■ **THE PROBLEM**
Reproduce exactly, from the data that follows, the line with "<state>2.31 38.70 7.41", the line with "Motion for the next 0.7", and every line that lies between them.

Data extracted from a collection

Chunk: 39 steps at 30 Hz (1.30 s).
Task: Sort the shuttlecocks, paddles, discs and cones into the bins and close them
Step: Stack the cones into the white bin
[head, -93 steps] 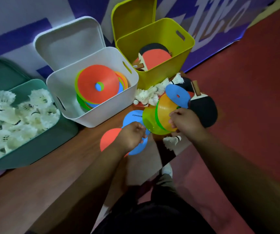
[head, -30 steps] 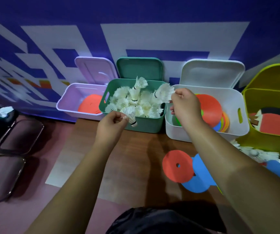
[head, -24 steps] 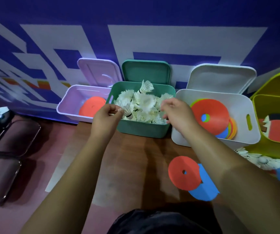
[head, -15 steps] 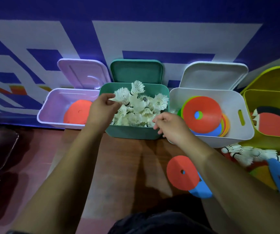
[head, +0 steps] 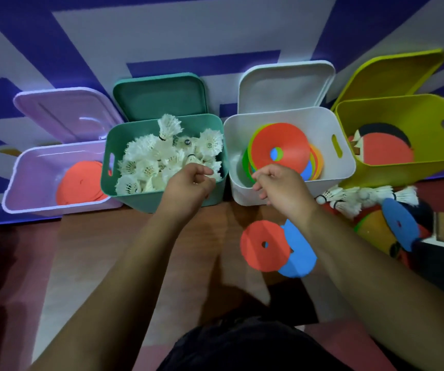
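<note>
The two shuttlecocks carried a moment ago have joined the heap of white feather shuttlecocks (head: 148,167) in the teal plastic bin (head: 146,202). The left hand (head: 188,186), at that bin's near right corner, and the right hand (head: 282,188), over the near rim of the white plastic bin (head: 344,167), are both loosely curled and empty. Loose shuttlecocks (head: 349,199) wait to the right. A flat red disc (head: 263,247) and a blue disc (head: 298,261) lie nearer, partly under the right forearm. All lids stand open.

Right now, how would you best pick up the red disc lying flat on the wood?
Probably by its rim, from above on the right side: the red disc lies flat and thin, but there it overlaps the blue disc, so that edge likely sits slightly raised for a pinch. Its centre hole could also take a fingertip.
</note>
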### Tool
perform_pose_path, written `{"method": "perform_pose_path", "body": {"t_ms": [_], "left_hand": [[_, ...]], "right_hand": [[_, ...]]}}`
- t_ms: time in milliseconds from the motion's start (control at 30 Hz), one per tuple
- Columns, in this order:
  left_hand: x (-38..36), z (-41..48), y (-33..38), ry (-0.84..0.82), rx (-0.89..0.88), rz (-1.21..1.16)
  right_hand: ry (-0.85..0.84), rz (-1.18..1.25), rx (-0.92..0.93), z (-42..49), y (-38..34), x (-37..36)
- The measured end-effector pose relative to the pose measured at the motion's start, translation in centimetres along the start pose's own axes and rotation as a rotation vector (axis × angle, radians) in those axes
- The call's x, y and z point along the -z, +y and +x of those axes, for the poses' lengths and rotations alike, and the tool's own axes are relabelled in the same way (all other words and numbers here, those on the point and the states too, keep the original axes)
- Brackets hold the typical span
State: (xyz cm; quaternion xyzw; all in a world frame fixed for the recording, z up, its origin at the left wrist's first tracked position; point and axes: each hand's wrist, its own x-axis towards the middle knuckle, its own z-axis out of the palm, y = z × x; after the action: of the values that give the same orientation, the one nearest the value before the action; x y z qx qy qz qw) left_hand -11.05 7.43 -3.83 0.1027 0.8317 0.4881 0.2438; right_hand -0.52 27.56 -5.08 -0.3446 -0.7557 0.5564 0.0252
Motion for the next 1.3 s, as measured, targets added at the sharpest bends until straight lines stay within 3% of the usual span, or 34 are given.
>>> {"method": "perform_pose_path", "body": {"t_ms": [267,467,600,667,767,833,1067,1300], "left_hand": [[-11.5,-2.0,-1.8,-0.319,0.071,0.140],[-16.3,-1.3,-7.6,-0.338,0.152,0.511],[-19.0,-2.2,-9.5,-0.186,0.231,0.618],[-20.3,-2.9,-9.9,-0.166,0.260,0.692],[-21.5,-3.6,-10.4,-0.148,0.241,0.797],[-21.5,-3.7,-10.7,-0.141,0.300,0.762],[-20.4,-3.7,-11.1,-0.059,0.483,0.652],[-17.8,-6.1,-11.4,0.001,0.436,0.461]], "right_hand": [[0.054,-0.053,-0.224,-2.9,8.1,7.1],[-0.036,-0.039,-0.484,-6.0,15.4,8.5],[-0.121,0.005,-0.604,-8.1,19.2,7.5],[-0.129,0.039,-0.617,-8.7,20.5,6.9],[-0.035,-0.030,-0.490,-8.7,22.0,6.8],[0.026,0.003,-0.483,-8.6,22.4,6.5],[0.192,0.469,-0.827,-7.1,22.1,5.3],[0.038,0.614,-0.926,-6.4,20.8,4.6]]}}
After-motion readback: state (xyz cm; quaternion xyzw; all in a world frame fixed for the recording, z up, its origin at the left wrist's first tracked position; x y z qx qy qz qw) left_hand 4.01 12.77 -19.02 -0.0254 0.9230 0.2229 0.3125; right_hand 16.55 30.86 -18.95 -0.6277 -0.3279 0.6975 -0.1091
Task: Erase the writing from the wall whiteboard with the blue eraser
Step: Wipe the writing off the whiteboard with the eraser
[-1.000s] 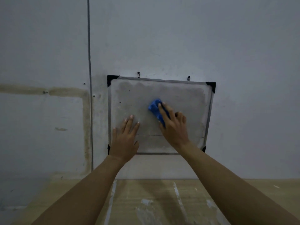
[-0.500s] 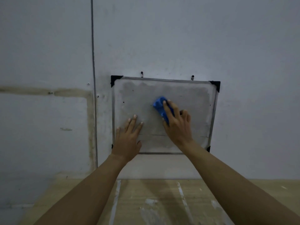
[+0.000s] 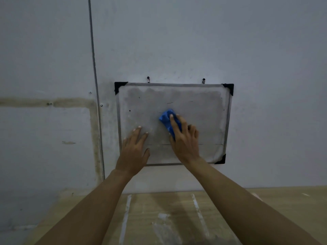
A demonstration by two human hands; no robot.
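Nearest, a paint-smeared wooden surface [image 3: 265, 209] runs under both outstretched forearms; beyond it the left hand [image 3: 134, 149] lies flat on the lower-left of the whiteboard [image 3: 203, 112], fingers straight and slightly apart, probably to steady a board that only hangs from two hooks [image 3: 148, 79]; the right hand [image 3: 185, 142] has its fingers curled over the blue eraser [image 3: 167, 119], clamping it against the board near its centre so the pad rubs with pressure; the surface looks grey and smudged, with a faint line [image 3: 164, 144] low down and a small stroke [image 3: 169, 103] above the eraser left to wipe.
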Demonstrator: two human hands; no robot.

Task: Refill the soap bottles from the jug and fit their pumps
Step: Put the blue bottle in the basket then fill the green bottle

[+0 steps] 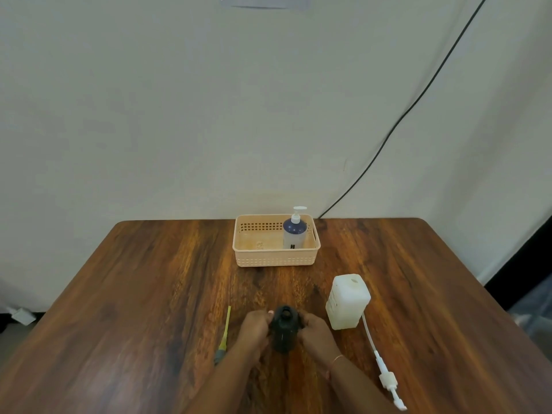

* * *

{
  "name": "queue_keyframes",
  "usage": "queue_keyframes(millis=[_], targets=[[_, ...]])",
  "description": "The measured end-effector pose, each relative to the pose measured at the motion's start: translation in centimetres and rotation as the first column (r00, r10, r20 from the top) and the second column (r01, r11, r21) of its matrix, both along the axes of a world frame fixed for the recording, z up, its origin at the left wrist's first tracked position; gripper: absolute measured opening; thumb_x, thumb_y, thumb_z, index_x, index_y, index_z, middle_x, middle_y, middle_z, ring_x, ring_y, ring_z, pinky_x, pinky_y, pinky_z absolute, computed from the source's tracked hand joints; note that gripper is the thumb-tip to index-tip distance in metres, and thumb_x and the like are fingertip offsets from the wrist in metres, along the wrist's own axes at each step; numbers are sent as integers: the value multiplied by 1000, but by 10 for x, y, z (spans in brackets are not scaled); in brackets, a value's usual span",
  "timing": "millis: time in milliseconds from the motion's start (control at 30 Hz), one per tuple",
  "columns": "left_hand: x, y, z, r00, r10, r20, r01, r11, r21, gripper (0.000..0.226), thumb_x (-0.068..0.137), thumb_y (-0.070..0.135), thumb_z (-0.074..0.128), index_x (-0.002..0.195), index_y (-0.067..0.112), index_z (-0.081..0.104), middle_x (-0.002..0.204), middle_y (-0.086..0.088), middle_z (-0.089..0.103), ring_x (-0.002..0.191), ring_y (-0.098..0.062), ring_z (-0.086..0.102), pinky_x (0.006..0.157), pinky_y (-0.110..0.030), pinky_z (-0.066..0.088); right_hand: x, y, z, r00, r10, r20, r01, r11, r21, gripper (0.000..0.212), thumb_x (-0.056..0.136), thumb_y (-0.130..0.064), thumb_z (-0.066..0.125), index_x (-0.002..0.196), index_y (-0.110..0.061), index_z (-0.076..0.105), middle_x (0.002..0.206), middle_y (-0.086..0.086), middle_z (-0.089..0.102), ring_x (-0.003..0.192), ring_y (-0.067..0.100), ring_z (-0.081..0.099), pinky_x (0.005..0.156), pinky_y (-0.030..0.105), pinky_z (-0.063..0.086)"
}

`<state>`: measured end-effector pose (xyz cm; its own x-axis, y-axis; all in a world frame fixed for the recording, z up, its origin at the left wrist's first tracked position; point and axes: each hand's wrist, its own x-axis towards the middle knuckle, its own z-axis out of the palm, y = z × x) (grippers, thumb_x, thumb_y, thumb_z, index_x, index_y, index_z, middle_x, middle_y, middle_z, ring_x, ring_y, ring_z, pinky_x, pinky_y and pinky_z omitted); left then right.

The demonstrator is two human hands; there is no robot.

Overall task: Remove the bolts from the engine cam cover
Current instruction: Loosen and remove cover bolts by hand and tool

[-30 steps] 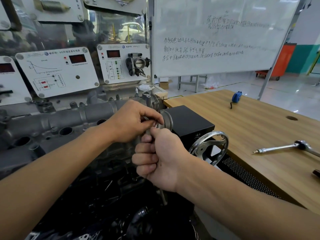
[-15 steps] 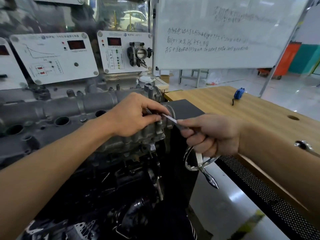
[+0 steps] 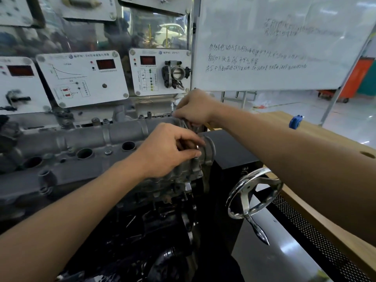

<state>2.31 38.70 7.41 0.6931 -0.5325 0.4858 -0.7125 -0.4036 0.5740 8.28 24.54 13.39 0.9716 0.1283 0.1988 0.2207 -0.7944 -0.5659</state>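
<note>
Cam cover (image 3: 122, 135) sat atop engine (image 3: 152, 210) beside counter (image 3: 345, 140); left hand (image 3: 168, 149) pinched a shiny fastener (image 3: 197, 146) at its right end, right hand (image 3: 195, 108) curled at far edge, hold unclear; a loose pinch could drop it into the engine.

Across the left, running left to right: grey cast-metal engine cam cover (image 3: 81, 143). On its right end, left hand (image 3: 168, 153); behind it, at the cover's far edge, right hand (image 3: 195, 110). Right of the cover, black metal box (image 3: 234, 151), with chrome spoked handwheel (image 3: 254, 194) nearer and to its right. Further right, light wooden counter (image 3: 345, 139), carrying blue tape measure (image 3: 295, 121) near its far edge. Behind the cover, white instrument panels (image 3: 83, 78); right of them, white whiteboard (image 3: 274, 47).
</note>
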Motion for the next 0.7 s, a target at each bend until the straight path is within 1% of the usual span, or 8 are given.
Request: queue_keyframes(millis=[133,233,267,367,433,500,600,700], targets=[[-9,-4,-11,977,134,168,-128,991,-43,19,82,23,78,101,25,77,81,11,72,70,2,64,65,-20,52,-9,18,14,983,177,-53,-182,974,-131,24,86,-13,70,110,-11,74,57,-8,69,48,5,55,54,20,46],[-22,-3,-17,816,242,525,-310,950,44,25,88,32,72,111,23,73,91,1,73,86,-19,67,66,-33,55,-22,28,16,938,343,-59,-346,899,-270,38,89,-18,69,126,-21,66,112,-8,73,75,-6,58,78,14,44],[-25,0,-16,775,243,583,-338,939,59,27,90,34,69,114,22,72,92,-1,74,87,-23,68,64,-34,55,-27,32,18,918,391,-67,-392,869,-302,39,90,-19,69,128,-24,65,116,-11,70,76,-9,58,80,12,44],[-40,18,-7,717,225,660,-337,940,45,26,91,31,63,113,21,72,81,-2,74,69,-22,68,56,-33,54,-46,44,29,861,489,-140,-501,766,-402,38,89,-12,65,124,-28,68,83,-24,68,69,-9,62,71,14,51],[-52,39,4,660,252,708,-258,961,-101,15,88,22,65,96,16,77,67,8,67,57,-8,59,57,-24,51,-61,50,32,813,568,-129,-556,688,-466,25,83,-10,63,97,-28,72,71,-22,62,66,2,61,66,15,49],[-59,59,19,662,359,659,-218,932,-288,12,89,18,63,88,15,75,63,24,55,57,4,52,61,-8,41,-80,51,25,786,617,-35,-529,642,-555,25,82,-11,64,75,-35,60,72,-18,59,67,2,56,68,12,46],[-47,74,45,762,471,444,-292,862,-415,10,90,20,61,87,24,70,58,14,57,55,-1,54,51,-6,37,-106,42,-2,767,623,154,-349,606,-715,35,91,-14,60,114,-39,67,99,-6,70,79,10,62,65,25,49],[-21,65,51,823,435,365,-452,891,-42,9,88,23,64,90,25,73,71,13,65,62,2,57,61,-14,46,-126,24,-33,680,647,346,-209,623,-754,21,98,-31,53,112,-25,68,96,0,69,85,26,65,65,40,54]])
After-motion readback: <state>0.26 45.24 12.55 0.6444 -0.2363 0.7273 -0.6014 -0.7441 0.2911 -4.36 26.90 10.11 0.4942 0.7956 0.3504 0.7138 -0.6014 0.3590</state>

■ **ANSWER FOR THIS EXERCISE**
<state>2.31 38.70 7.41 0.6931 -0.5325 0.4858 -0.7125 -0.4036 0.5740 8.28 24.54 13.39 0.9716 0.1283 0.1988 0.2207 -0.7944 -0.5659</state>
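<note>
Cam cover (image 3: 122, 135) sat atop engine (image 3: 152, 210) beside counter (image 3: 345, 140); left hand (image 3: 168, 149) pinched a shiny fastener (image 3: 197, 146) at its right end, right hand (image 3: 195, 108) curled at far edge, hold unclear; a loose pinch could drop it into the engine.

Across the left, running left to right: grey cast-metal engine cam cover (image 3: 81, 143). On its right end, left hand (image 3: 168, 153); behind it, at the cover's far edge, right hand (image 3: 195, 110). Right of the cover, black metal box (image 3: 234, 151), with chrome spoked handwheel (image 3: 254, 194) nearer and to its right. Further right, light wooden counter (image 3: 345, 139), carrying blue tape measure (image 3: 295, 121) near its far edge. Behind the cover, white instrument panels (image 3: 83, 78); right of them, white whiteboard (image 3: 274, 47).
</note>
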Motion for the next 0.7 s, a target at each bend until the straight path is within 1% of the usual span, or 8 are given.

Nothing more remains in this exercise.